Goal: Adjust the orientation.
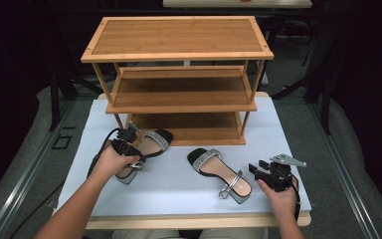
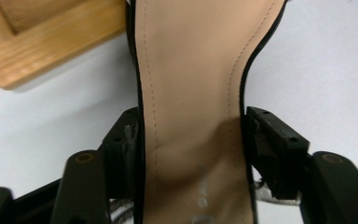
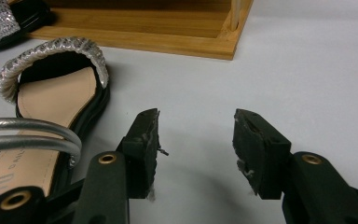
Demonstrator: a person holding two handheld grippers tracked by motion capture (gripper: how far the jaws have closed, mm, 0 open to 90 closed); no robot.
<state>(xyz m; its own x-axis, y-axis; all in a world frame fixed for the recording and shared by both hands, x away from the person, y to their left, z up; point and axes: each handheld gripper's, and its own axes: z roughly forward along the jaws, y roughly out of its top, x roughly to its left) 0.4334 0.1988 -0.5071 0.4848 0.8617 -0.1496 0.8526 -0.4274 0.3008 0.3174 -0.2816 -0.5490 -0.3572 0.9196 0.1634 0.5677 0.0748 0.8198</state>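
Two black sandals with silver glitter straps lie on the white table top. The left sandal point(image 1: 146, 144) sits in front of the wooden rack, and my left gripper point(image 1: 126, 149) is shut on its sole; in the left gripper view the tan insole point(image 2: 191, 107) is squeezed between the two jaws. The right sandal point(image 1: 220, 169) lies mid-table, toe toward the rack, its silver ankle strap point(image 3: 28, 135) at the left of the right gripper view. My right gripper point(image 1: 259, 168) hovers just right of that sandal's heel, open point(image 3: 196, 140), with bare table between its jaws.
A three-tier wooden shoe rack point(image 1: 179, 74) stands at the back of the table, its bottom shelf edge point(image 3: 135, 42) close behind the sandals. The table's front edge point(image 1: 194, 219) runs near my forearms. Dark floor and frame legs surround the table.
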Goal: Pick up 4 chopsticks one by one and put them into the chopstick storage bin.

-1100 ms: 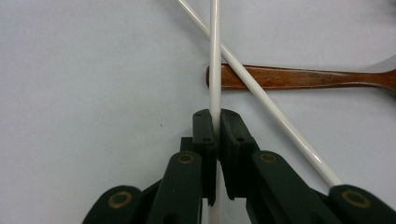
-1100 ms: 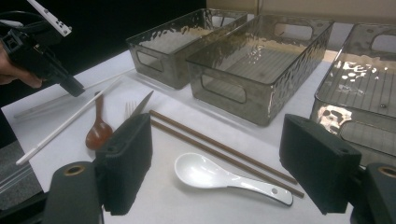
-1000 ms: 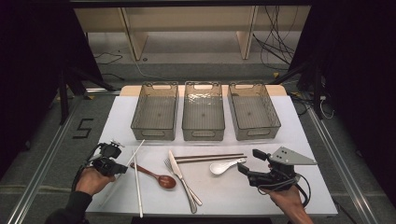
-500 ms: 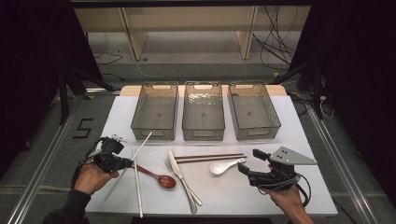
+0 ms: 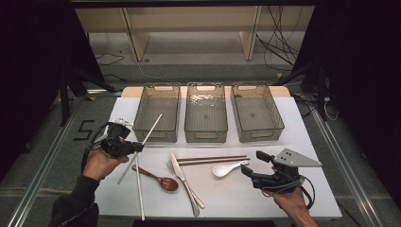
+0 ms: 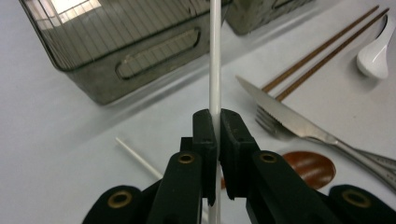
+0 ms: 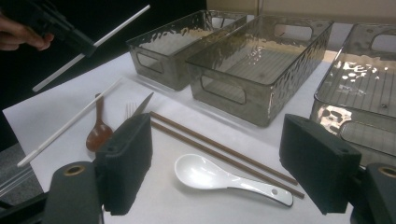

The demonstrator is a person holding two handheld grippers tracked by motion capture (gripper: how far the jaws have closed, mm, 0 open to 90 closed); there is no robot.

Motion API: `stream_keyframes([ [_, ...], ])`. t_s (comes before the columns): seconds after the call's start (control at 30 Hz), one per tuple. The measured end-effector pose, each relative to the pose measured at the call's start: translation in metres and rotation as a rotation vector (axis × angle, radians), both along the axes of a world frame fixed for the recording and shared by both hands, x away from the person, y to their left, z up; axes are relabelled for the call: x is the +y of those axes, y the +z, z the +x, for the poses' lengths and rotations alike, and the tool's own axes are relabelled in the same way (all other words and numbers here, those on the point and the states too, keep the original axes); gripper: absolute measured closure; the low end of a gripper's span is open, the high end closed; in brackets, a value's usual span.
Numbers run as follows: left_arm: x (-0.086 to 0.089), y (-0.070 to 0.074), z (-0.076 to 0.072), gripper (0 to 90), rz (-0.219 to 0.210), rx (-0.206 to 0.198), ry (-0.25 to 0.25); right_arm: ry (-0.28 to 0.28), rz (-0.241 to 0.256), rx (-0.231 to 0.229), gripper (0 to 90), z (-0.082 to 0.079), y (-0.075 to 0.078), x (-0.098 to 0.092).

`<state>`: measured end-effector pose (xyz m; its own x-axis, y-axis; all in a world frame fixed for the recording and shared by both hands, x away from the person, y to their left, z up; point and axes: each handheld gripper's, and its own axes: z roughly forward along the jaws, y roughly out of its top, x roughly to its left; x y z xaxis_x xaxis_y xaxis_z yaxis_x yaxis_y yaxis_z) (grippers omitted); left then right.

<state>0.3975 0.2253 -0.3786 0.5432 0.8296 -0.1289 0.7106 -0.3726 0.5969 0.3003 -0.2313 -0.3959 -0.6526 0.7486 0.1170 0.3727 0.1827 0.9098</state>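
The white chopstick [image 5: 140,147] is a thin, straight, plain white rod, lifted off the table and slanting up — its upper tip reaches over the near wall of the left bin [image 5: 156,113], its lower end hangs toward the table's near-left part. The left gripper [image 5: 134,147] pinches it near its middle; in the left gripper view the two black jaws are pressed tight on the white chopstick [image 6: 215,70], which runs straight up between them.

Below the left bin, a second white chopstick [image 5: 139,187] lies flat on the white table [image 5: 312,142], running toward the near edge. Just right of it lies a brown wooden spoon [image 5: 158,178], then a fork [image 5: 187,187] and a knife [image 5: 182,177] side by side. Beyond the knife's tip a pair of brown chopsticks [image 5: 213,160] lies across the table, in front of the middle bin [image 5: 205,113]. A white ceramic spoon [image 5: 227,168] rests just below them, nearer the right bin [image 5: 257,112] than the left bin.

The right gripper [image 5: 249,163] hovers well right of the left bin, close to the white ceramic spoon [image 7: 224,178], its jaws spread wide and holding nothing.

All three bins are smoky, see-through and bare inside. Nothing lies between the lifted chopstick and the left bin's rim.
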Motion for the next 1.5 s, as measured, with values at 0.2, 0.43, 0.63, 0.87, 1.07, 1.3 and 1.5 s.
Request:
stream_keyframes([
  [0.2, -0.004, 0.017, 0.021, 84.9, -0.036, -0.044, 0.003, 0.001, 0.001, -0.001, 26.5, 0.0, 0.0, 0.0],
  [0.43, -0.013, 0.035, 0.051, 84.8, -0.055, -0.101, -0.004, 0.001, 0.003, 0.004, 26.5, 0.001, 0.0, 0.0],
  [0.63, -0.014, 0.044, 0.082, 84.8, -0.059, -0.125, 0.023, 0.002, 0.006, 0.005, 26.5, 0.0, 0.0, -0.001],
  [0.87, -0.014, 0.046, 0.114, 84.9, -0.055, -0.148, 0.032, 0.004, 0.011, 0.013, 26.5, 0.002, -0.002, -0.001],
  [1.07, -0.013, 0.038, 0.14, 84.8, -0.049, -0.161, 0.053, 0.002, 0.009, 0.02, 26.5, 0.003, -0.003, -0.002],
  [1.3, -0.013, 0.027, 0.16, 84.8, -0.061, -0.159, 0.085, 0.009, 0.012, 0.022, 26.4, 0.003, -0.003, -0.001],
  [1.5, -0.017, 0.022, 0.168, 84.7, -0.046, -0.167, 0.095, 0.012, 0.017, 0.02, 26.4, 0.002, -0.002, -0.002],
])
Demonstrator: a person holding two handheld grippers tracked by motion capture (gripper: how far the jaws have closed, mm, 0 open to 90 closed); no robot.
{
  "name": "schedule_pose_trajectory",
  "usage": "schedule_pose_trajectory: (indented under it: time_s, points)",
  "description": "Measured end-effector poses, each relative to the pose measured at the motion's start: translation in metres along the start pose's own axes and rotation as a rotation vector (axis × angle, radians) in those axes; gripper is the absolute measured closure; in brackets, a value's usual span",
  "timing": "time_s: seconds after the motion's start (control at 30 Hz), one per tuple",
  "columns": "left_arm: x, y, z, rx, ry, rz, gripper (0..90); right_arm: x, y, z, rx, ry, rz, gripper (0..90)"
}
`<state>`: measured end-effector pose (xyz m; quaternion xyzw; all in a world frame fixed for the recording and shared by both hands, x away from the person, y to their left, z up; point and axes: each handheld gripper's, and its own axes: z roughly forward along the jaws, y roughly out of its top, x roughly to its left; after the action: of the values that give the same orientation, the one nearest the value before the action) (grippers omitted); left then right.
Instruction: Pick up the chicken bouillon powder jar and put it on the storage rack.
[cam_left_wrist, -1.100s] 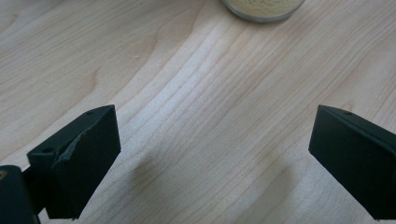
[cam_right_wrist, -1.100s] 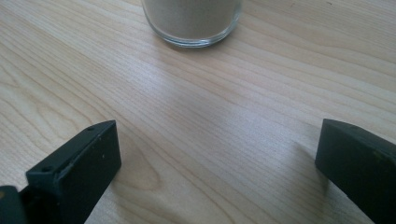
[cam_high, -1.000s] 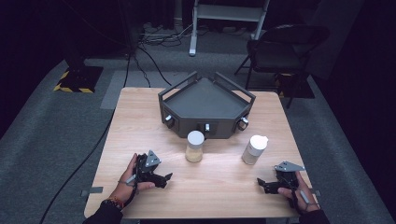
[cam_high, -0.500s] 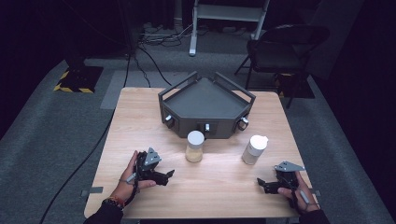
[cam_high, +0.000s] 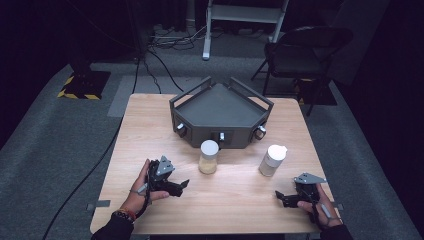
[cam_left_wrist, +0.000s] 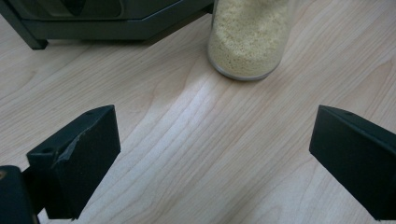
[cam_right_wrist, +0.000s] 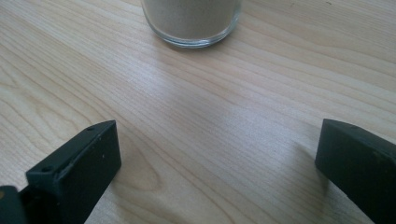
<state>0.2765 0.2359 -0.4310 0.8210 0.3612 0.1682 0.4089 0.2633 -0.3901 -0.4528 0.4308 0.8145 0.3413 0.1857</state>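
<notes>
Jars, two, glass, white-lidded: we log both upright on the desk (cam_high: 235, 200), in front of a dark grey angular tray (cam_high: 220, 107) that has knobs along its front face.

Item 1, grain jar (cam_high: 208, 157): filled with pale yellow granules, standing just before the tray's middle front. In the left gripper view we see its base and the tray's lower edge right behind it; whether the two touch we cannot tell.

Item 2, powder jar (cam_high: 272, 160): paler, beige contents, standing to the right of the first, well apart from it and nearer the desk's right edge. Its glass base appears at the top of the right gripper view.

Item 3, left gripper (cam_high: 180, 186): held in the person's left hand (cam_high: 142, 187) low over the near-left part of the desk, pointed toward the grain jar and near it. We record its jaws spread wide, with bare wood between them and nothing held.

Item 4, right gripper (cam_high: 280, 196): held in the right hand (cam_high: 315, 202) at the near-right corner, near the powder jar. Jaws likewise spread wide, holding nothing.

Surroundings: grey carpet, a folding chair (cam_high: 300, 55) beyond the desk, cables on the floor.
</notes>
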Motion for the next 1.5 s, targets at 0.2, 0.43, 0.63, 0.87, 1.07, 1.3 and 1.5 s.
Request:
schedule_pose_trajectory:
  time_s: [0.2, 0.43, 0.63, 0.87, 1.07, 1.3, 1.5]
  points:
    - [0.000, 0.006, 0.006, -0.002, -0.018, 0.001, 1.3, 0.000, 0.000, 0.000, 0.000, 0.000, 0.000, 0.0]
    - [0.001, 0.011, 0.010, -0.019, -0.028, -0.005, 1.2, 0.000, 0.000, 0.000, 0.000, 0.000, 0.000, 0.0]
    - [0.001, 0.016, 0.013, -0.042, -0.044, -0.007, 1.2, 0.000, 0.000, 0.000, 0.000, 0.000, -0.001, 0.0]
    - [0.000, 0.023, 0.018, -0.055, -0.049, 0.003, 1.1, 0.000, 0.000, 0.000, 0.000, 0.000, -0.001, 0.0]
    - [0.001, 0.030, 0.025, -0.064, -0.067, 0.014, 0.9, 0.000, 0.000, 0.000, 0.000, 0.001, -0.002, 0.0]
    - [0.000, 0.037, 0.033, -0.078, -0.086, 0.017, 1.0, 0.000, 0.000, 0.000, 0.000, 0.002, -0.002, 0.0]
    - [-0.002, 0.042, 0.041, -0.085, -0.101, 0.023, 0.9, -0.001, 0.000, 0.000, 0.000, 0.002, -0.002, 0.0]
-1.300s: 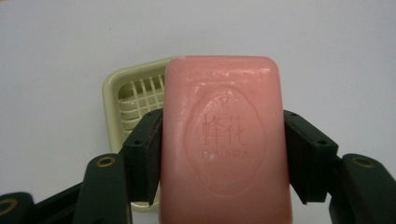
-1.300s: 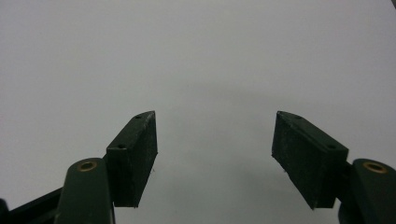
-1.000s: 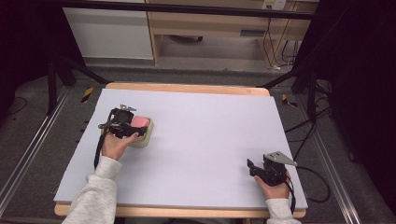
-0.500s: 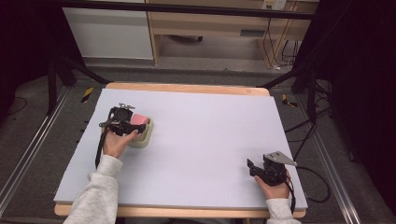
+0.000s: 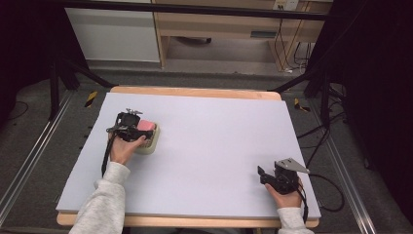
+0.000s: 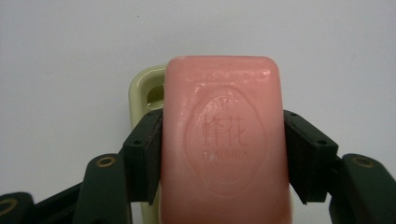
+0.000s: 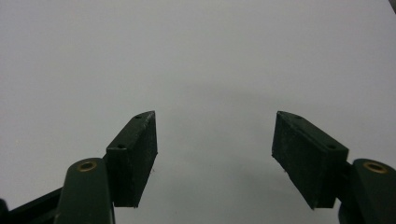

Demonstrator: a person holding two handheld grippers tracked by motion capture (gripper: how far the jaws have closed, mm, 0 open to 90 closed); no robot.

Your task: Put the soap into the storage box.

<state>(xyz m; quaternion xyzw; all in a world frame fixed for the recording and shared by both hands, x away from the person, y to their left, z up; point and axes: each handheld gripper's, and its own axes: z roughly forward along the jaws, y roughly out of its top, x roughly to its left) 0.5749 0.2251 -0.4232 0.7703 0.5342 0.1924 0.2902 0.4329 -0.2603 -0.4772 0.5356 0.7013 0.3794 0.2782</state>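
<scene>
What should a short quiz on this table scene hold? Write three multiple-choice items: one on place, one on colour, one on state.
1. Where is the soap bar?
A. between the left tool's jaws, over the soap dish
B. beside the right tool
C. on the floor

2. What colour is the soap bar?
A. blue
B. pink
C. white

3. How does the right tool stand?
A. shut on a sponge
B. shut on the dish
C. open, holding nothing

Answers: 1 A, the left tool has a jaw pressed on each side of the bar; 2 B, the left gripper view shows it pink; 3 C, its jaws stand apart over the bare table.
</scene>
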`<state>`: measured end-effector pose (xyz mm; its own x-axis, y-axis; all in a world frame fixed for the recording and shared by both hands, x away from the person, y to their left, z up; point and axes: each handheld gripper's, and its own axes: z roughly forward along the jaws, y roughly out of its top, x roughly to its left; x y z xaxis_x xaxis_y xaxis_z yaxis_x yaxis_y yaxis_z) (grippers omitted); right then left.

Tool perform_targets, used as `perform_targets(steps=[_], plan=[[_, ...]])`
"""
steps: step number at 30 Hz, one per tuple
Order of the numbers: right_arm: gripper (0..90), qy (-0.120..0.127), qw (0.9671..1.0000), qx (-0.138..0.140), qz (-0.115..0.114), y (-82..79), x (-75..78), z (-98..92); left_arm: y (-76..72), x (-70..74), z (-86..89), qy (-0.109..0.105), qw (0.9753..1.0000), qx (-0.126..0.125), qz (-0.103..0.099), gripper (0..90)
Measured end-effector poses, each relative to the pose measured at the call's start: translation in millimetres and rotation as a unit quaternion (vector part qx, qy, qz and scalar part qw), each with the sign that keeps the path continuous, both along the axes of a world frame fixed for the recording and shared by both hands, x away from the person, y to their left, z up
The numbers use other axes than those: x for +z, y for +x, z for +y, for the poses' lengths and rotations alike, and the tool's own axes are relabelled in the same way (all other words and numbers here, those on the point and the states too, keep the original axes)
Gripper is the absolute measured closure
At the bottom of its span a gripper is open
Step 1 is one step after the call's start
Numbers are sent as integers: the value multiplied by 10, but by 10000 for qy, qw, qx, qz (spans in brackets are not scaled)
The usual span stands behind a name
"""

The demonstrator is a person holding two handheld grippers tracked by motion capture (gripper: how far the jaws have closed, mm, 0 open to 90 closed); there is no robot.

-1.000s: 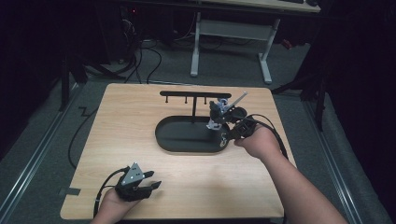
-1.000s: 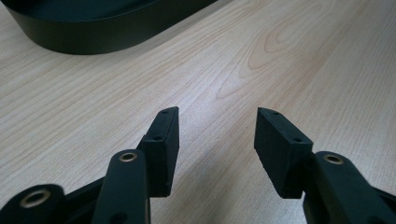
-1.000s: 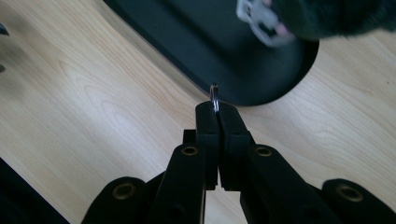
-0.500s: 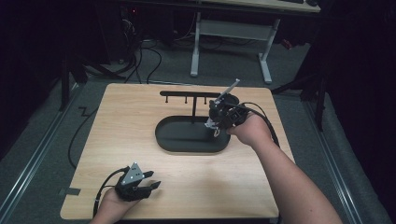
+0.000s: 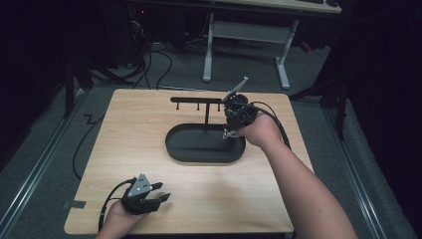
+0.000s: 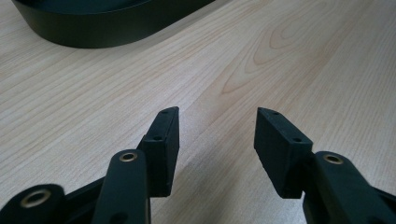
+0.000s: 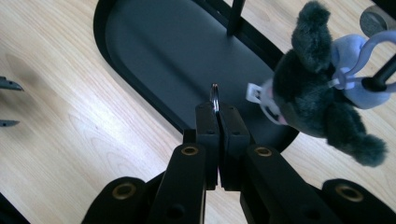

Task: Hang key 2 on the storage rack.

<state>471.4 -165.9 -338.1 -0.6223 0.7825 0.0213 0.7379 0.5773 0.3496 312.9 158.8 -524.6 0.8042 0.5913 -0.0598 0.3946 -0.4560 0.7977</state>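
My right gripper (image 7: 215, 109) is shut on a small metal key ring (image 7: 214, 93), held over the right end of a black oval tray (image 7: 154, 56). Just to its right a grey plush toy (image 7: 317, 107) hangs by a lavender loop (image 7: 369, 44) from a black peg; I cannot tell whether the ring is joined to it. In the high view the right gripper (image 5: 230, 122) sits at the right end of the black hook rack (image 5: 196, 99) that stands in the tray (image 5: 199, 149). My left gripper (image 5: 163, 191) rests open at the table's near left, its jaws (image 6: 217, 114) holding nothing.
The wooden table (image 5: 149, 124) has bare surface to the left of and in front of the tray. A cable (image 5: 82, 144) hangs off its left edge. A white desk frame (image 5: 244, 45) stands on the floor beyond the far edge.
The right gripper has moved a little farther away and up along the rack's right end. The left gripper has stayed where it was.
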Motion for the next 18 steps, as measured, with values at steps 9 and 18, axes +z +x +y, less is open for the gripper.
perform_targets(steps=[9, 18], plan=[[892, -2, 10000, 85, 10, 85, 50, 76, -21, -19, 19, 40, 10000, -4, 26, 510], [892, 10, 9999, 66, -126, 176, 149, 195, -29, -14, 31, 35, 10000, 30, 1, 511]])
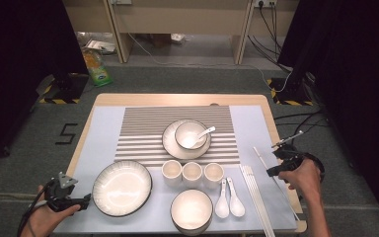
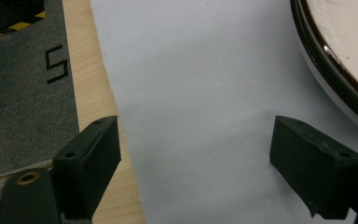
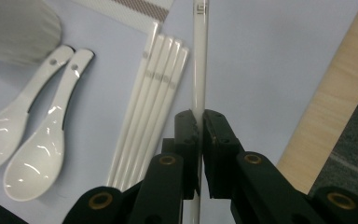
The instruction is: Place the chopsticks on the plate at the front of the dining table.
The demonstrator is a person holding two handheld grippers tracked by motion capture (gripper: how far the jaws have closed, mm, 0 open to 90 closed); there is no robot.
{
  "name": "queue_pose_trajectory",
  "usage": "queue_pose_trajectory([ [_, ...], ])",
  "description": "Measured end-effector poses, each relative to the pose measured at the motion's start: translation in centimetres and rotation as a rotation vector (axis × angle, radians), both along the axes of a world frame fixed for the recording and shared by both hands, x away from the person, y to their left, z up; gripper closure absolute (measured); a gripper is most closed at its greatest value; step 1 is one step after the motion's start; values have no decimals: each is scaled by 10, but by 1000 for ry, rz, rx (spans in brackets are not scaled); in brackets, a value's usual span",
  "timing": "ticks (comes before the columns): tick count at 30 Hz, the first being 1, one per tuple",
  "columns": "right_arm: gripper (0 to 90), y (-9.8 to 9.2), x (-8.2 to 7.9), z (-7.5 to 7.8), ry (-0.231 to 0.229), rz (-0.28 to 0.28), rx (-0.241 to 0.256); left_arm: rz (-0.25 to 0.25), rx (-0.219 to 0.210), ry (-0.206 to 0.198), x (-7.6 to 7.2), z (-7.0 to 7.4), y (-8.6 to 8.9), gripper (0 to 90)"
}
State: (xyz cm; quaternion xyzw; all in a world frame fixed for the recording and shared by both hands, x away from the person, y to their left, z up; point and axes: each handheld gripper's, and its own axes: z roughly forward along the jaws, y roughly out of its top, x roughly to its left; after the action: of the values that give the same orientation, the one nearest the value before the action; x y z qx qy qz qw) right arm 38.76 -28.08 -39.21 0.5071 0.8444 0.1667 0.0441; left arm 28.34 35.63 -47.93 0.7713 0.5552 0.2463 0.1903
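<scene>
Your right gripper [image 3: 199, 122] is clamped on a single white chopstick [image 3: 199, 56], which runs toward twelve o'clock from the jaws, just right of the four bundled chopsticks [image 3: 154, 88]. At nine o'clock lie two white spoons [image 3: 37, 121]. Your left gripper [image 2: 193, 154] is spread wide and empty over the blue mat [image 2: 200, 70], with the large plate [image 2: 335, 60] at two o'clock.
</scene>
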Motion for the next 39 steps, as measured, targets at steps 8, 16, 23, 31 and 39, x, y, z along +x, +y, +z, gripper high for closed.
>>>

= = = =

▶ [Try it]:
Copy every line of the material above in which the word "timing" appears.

▶ [Result of the exercise]:
  "timing": "time_s: seconds after the motion's start (control at 30 Hz), one per tuple",
  "timing": "ticks (comes before the columns): tick count at 30 Hz, the first being 1, one per tuple",

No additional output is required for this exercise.